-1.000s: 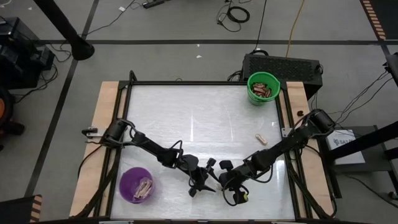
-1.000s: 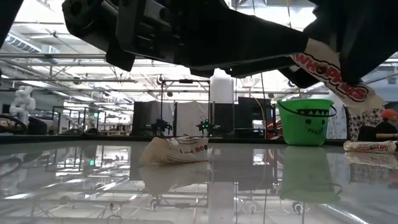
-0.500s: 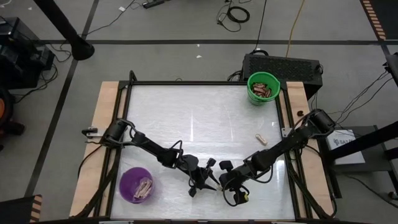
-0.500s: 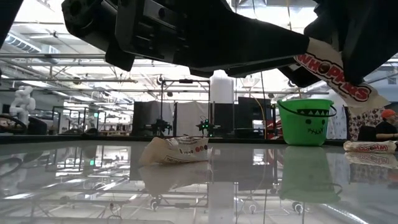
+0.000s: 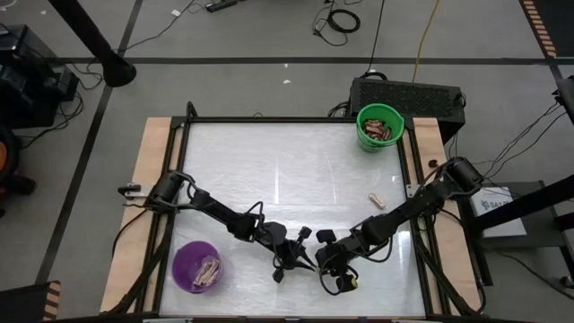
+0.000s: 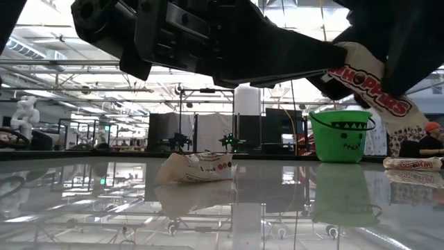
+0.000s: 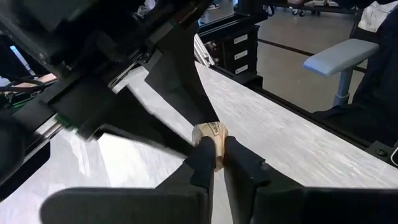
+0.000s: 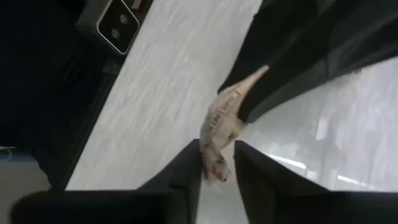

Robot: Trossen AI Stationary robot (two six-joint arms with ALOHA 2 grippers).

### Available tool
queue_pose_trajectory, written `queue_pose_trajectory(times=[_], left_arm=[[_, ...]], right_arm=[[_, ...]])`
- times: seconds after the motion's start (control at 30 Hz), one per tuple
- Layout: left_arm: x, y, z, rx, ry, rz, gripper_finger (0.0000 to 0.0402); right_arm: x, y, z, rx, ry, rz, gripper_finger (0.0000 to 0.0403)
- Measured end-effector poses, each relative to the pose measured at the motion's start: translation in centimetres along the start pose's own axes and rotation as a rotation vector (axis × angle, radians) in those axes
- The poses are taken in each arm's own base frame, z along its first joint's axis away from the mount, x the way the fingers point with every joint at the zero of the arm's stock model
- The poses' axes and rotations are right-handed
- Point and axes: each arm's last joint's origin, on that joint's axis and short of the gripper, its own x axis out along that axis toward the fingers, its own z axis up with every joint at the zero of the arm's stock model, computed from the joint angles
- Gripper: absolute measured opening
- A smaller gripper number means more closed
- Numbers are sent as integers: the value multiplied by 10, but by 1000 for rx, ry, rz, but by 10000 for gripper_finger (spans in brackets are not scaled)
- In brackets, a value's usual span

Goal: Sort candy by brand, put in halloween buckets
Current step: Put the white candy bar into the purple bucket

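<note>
A pale-wrapped candy [image 6: 368,87] hangs in the air near the table's front middle, between my two grippers. My left gripper [image 7: 217,152] has come from the table's left and is shut on one end of it. My right gripper [image 8: 217,165], coming from the right and slanting down, is open, with its fingers on either side of the candy's other end [image 8: 214,162]. The green bucket [image 5: 379,127] stands at the far right with dark candies in it. The purple bucket [image 5: 198,266] stands at the near left with pale ones. My left gripper pinches the candy's wrapper end [image 7: 210,134] between its two fingertips. The fingers come nearly level from the table's left. The candy is clear of the table and runs on slanting toward my right gripper. My right gripper: whether its fingers [image 8: 249,168] touch the wrapper cannot be told.
A pale candy [image 5: 377,199] lies loose on the table's right side, short of the green bucket. The low view shows another pale candy [image 6: 194,168] lying on the table behind the grippers. A dark box [image 5: 408,94] sits beyond the far right corner.
My left gripper has shut on the candy's end, which my right gripper held up. Both arms have kept their places, and the candy has stayed in the air between them.
</note>
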Motion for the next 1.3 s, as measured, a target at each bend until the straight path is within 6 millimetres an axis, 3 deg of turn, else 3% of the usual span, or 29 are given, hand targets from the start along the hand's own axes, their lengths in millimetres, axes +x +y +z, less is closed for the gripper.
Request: queue_pose_trajectory(times=[0.37, 0.73, 0.97, 1.3], left_arm=[[-1, 0, 2, -7, -4, 1, 24], [-5, 0, 7, -55, 33, -9, 24], [-33, -2, 46, -87, 125, -15, 24], [-111, -18, 101, -260, 378, 122, 24]], right_arm=[[-4, -7, -9, 87, 109, -42, 209], [-25, -5, -11, 200, 164, -40, 237], [-30, 1, -12, 215, 167, -35, 236], [-30, 3, -10, 176, 134, -30, 235]])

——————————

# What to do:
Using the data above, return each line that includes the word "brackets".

# Finished task:
- Numbers are sent as integers: the value multiplied by 10, but by 1000 for rx, ry, rz, but by 10000 for gripper_finger (spans in brackets are not scaled)
- In brackets, a value's usual span

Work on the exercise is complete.